The easiest way to get started is to open this repository in a coding harness such as Codex, Claude Code, or Cursor and ask it:
Initiate a whitebox pentest on https://github.com/example/app.git
The harness should follow AGENTS.md: initialize a run, summarize each
checkpoint, and ask before moving to the next phase. After recon, one approval
should cover rendering the router prompt, collecting the router answer, and
recording the scenario backlog.
From the repository root, install the CLI in editable mode:
python3 -m pip install -e .This repository is the runtime workspace. The agents/, config/,
templates/, and runs/ directories are part of normal operation, so use a
cloned checkout rather than a standalone wheel install. If you invoke the CLI
from another directory, set OPENHACK_ROOT to this repository root.
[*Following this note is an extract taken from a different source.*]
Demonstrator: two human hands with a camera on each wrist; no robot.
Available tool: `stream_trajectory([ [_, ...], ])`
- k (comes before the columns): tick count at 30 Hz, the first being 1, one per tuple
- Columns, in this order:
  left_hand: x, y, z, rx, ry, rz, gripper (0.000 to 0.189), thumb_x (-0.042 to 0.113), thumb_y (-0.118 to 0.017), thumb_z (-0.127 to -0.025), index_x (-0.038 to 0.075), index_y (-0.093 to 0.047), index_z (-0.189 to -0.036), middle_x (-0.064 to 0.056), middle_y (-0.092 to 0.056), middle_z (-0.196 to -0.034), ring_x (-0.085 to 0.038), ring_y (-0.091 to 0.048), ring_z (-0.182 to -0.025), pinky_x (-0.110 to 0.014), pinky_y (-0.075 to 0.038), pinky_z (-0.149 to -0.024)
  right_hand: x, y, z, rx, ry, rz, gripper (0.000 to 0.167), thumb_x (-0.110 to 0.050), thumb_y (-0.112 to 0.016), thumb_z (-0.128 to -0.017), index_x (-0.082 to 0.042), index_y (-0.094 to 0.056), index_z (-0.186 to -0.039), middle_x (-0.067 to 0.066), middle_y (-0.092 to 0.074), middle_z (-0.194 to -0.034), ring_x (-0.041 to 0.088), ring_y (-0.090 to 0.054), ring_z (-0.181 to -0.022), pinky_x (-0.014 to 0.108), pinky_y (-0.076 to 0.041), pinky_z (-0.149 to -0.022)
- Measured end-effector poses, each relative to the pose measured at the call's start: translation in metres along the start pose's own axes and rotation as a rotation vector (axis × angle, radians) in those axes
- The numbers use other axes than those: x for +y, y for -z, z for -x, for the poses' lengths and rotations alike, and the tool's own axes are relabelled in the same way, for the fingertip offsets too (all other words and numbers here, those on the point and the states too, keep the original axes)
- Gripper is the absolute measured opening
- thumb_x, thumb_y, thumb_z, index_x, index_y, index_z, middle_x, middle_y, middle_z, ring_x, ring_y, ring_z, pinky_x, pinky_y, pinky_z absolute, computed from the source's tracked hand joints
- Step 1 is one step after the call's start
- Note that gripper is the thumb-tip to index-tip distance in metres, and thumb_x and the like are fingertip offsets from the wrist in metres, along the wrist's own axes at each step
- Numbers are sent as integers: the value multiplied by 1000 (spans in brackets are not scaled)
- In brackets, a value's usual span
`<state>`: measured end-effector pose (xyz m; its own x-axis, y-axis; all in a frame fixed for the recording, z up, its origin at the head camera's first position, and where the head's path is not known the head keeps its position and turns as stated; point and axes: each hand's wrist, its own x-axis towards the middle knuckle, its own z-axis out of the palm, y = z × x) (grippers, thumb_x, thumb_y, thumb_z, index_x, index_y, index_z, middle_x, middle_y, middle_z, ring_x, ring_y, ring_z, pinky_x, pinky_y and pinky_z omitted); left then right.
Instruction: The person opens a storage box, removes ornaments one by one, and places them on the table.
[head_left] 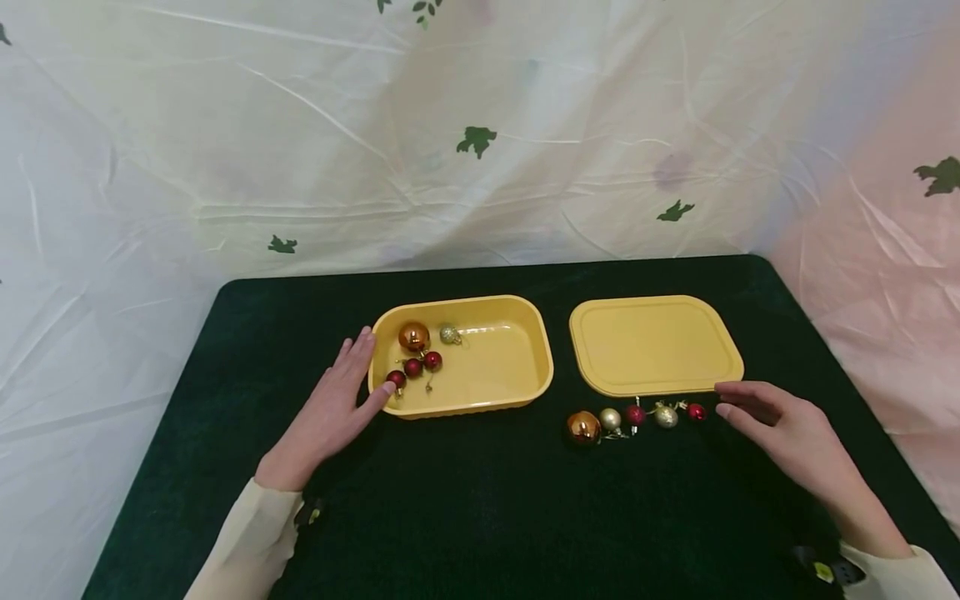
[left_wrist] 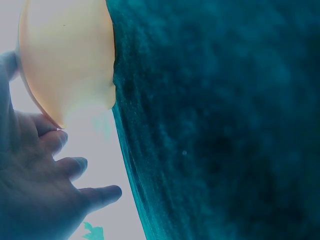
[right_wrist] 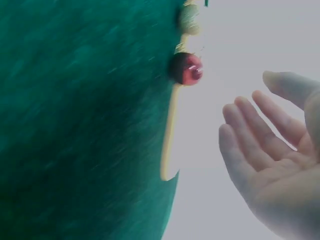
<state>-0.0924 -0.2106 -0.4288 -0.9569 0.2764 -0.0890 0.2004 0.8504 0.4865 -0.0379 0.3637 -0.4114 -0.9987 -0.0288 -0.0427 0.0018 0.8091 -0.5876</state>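
A yellow plastic box (head_left: 495,404) holds one copper Christmas bauble (head_left: 414,337), one silver glittery bauble (head_left: 449,334) and several small red ones (head_left: 412,367). My left hand (head_left: 337,408) lies along the box's left side with fingers extended, its thumb tip over the front left rim; the left wrist view has the box wall (left_wrist: 70,55) beside the fingers. On the right, my right hand (head_left: 787,433) hovers with loosely bent fingers and nothing in them, just right of a red bauble (head_left: 696,412). That bauble ends a row with a copper bauble (head_left: 583,427) at its left.
The yellow lid (head_left: 656,346) lies flat right of the box, behind the row. Between the row's ends are a pale gold bauble (head_left: 610,418), a red one (head_left: 635,415) and a silver one (head_left: 666,416). A dark green cloth (head_left: 480,500) covers the table; patterned fabric hangs behind.
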Motion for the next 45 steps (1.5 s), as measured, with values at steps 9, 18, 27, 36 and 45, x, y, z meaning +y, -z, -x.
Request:
stream_trajectory([
  [9, 0, -1, 0, -2, -2, 8, 86, 55, -47, -106, 19, 0, -168, -6, 0, -175, -36, -1, -159, -64, -14, -124, -35, 3, 4, 142, 112, -87, 24, -25, -68, -103, -15, -73, -125, -12, -71, -115, -16, -56, -99, -1, -43, -80],
  [18, -1, -1, 0, -2, 0, 6, 86, 54, -49, -106, 18, 0, -168, -6, 0, -175, -37, -1, -159, -64, -14, -124, -77, -9, 3, 150, 200, -163, 24, -18, -69, -102, -21, -74, -125, -4, -73, -120, -8, -60, -107, 1, -41, -90],
  [27, -1, 0, 0, -12, -4, 20, 83, 54, -45, -108, 20, 1, -168, -6, 0, -174, -37, -1, -159, -64, -12, -124, -119, -24, -2, 130, 329, -211, 27, -12, -70, -100, -25, -74, -124, -7, -71, -123, 0, -62, -110, 7, -45, -89],
  [36, -14, 6, -1, 1, -88, 100, 62, 34, -38, -114, 16, -13, -167, -7, -10, -174, -36, -4, -159, -60, -10, -126, -162, -41, -18, 46, 406, -210, 25, -22, -73, -100, -24, -74, -125, -10, -70, -125, 9, -64, -117, 23, -50, -100],
  [45, -19, 5, -2, 31, -136, 115, 58, 30, -38, -114, 14, -19, -167, -7, -13, -173, -31, -7, -160, -57, -10, -127, -197, -67, -38, -58, 496, -274, 28, -22, -74, -98, -16, -73, -125, -5, -70, -125, 14, -65, -117, 48, -54, -102],
])
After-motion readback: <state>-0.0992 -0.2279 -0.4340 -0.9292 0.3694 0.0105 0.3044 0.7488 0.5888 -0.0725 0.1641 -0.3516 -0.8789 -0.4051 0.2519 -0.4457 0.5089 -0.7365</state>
Do this sequence before any expert/LLM vulnerability review. Run one command at a time. Each checkpoint prints what changed, what to review, and the next command to run after the human approves proceeding. The two scenario-routing commands belong to the same post-recon approval.
openhack init-run demo https://github.com/example/app.git
openhack run-recon demo <run-id> --all-agents
openhack create-scenarios demo <run-id>
openhack record-scenario-backlog demo <run-id> router-result.json
openhack render-scenario-prompt demo <run-id> S001
openhack record-scenario-result demo <run-id> S001 result.json
openhack render-finding-triage-prompt demo <run-id> S001-F001
openhack record-finding-triage demo <run-id> S001-F001 triage-result.json
openhack validate-run demo <run-id>
openhack summarize-run demo <run-id>The first review phase is recon and scenario routing; expert analysis starts
from recorded scenarios/backlog/S*.md prompts. Use summarize-run when
resuming a run to see the current counts and next checkpoint.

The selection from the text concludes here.